Based on my working definition, metacoverage can focus on diverse themes and take place on various media platforms. For example, metacoverage can be on politics, the environment, media scandals, media advertisements and media critique programmes such as Newswatch. It can take place on different platforms, such as on television programmes, news websites, news broadcasts, magazines or on the pages of newspapers. This book is concerned with metacoverage on news or journalistic platforms: what Deuze (cited in Brin and Drolet 2009, p. 271) referred to as journalism about journalism. The textual content of such coverage is known as journalistic metadiscourse (Brin and Drolet 2009, p. 271; Thomas and Finneman 2014). This should not be confused with what Carlson refers to as metajournalistic discourse.
In the term “journalistic metadiscourse”, the “meta” or “self-referential” status is conferred on “journalism”, that is, journalism about journalism, but in Carlson’s conceptualisation of metajournalistic discourse, the “meta” status is placed on discourse, that is, discourse about discourse on journalism or, simply put, discourse about news (Carlson 2015). Carlson (2015, p. 2) defines metajournalistic discourse as “public expressions evaluating news text, the practices that produce them or the conditions of their reception”. According to Carlson (2015), metajournalistic discourse can take place on journalistic (internal) and non-journalistic (external) sites. By this definition, metajournalistic discourse will include debates or discussions on journalism in public fora, journalism journals, the news, TV shows and so on. As Carlson pointed out, metajournalistic discourse can include comments by both journalists (insiders) and non-journalists (external actors). For example, journalistic work on journalism can also include comments by government functionaries, victims of press abuse and ordinary members of the public who are not journalists. Going by Carlson’s definition of metajournalistic discourse, Brin and Drolet’s (2009, p. 271) “journalistic metadiscourse” would form an aspect of Carlson’s (2015) conceptualisation of metajournalistic discourse. Since this book deals with journalists’ coverage of journalism, I will provide more discussion on this aspect of metajournalistic discourse.
The term “journalistic metadiscourse” will, henceforth, be used to refer to the discursive field of metacoverage on journalistic sites. This field of metadiscourse includes journalists’ self-referential coverage of diverse sorts including press controversies, scandals, performance, practices, debates on journalism, government policies on journalism and press promotions.
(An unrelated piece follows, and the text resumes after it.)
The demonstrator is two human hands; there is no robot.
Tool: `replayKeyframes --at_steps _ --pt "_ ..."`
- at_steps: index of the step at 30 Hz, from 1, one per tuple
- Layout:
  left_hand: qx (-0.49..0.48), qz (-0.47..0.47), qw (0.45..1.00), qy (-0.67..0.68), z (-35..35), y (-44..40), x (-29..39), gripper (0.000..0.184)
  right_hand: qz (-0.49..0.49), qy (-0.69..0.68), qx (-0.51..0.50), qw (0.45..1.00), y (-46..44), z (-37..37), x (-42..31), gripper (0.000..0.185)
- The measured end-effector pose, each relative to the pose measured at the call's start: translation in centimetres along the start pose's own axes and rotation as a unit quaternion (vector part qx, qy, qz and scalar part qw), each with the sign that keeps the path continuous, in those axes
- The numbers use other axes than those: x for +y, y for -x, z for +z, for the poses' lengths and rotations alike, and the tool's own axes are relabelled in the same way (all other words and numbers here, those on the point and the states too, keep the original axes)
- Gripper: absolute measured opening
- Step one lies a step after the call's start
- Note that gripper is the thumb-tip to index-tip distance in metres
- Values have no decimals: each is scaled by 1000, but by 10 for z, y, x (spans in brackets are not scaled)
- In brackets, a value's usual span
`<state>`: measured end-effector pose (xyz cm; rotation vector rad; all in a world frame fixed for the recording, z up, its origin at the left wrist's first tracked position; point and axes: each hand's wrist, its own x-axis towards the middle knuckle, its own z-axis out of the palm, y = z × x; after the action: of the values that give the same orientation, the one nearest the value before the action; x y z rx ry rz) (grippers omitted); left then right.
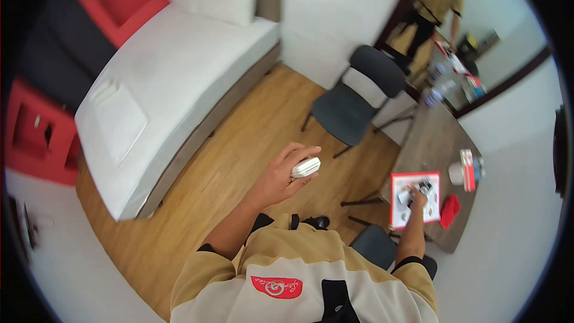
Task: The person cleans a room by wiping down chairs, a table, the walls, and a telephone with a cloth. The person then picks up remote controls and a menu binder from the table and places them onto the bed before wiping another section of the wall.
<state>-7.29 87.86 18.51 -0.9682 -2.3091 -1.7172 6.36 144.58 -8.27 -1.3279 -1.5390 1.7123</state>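
Observation:
My left hand (281,176) is raised over the floor, its fingers closed around a small white boxy device (305,167) that looks like a remote control seen end-on. At the table, my right hand (418,197) reaches down over a white sheet with a red border (397,218). Its fingers are at a black-and-silver item (426,187) and a greyish-white item (405,197) lying there. These are too small to name, and the fingertips are too blurred to show a grip. Just right of the sheet lies a red cloth (449,210).
On the wooden table (439,131) stand a red-and-white box (467,170), a white container (456,174) and clear bottles (434,94). A dark chair (347,107) stands beyond, another seat (375,245) below. A bed (161,60) fills the left; a mirror (496,30) hangs above the table.

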Motion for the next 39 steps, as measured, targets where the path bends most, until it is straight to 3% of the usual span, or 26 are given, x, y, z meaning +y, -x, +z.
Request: replayKeyframes --at_steps 1,2,3,5,6,8,10,11,14,16,18,20,22,23,25,26,27,28,29,31,32,33,34,35,39 --pt "11 -23 1000 6 -27 15 -4 55 -42 42 33 998 11 5 0 37" --pt "41 -33 999 -6 -53 30 -11 55 -13 40 54 998 14 9 8 38" --pt "52 -80 994 45 -80 49 -19 56 73 122 114 983 34 21 -4 37" --pt "91 -136 982 91 -125 87 -34 56 78 43 -2 996 57 11 11 32" --pt "120 -129 980 90 -146 106 -45 51 70 -92 -79 990 75 15 19 27" --pt "153 -128 977 77 -188 140 -62 46 12 -98 2 995 77 26 45 28" --pt "212 -233 922 228 -223 175 -74 36 68 -52 -48 995 110 38 45 33" --pt "237 -221 921 215 -242 184 -72 30 -3 -14 -91 996 145 58 44 29" --pt "295 -246 901 202 -287 227 -89 31 18 -43 -164 985 198 137 48 29" --pt "342 -268 868 242 -312 244 -98 31 36 -73 -217 973 227 190 53 30" --pt "469 -320 774 280 -328 267 -133 36 54 -103 -257 959 249 231 63 31" --pt "491 -340 772 217 -350 305 -181 40 75 -61 -239 966 237 295 78 35" --pt "442 -399 799 -85 -375 354 -239 39 68 -3 -249 966 251 361 81 38" --pt "447 -395 798 -90 -395 364 -242 39 88 -12 -250 964 258 404 83 33" --pt "348 -528 739 -232 -437 389 -244 35 113 -1 -258 960 282 488 86 30" --pt "353 -527 736 -238 -457 406 -252 35 118 17 -265 957 299 533 87 34" --pt "413 -543 708 -180 -474 423 -267 33 133 -81 -351 923 319 580 93 31" --pt "464 -562 674 -118 -488 442 -272 32 167 -81 -386 904 314 627 111 31" --pt "466 -565 670 -118 -509 452 -274 32 147 -51 -400 903 357 672 99 34" --pt "623 -470 618 101 -547 464 -277 31 167 -27 -433 885 401 766 104 31" --pt "624 -476 610 109 -560 462 -278 31 142 -34 -463 874 444 804 93 31" --pt "637 -437 626 108 -579 458 -281 31 151 10 -445 883 470 844 95 33" --pt "648 -394 643 105 -604 452 -289 33 143 -13 -493 858 511 874 87 35" --pt "627 -433 644 63 -625 452 -301 29 148 -2 -506 850 532 904 93 33" --pt "631 -379 660 150 -717 409 -353 25 134 3 -569 811 669 957 83 36"
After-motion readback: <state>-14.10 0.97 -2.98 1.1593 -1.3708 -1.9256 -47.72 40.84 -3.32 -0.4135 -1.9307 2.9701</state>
According to Carlson (2012b, pp. 268–269), journalistic metadiscourse “reveals attempts by journalists to articulate, negotiate, defend, and even obscure their cultural, social and political significance”. Through journalistic metadiscourse, journalists make attempts to define and defend the boundaries of journalistic practice, assert the legitimacy of the profession and shape its reception (ibid.). Previous studies argue that journalistic metadiscourse is highly defensive and characterised by a lack of self-critique (Eason 1988; Alexander et al. 2016). A number of reasons have been given for this trend of journalistic metadiscourse. Notable among them is commercialism, particularly the fear of losing profit due to a reduction in advertising revenue, readership, sales, views and/or patronage (Haas 2006; McQuail 2010, pp. 222–224). The press has been accused of vehemently opposing anything that it perceives poses a threat to its commercial viability. Journalistic metadiscourse that is averse to self-critique limits the information available to the public to contribute knowledgeably to debates on journalism.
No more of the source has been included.